C: True. When I’m at home, my choir director at church used to have me sing solos during the service. My favorite is Amy Grant’s Arms of Love.

S: Lucky. My choir director told me I have a nice voice, but since I’m not one of his ‘pets’, I’ve never been given the chance for a solo.

C: His loss. You sing like an angel.

S: Thank you!

Caty, would you be willing to let our viewers know a little background on you, Bryan Johnson, and Peter Criswell?

C: Bryan and I began dating right after our sophomore year of high school, and all went well until our junior year of college. We only saw each other on weekends, since we were three hours apart. Bryan had a brush with the law and was falsely accused of vandalism, and after he was cleared, I couldn’t make it up to see him one weekend and a girl accused him of getting her pregnant. I’d met Peter several months before, but after Stephanie crashed her car, we discovered he owned the first car lot we went to. He messed with my head-

S: No, he didn’t. He simply opened your eyes to the fact you have tunnel vision when it comes to Bryan.

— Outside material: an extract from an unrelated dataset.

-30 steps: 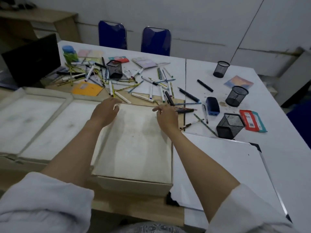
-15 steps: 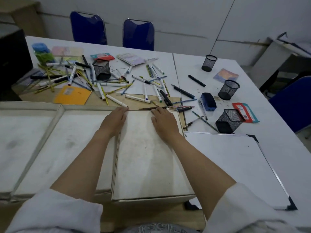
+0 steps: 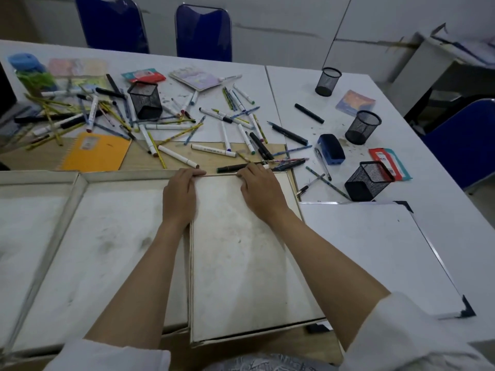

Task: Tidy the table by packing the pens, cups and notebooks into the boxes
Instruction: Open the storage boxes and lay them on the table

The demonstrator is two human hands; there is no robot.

C: (bristling) Whose side are you on, anyway? Do you know how scary it is, to believe you have your future mapped out, only to have it ripped away your final year in college?

S: You’re right, I don’t. But I do know how scary it when you think you’ve lost your best friend. Rob and I dated in high school too, but he cheated on me when I wouldn’t sleep with him.

So that’s another thing the two of you have in common.

S: Yes. Rob went to another school, and while we had a wonderful summer together, he broke up with me over Labor Day weekend to be with Michelle. I’d met Travis the weekend before, and since all my friends were paired up, I felt jealous and decided to encourage him. But when I started singing with his friend’s band, I felt pressure to lose a few pounds, so I began a crash diet-

C: Sweetie, that was no diet.

S: All I tried to do was keep the calories low. You know how hard it is when there are three other girls who can eat what they want, when they want, and stay the same size? If I even look at the candy machine my jeans feel too tight.

C: I admit, we didn’t make it easy for you. But all you had to do was talk to us.

S: Let’s not have that argument again, please? I don’t think Molly wants us to fight.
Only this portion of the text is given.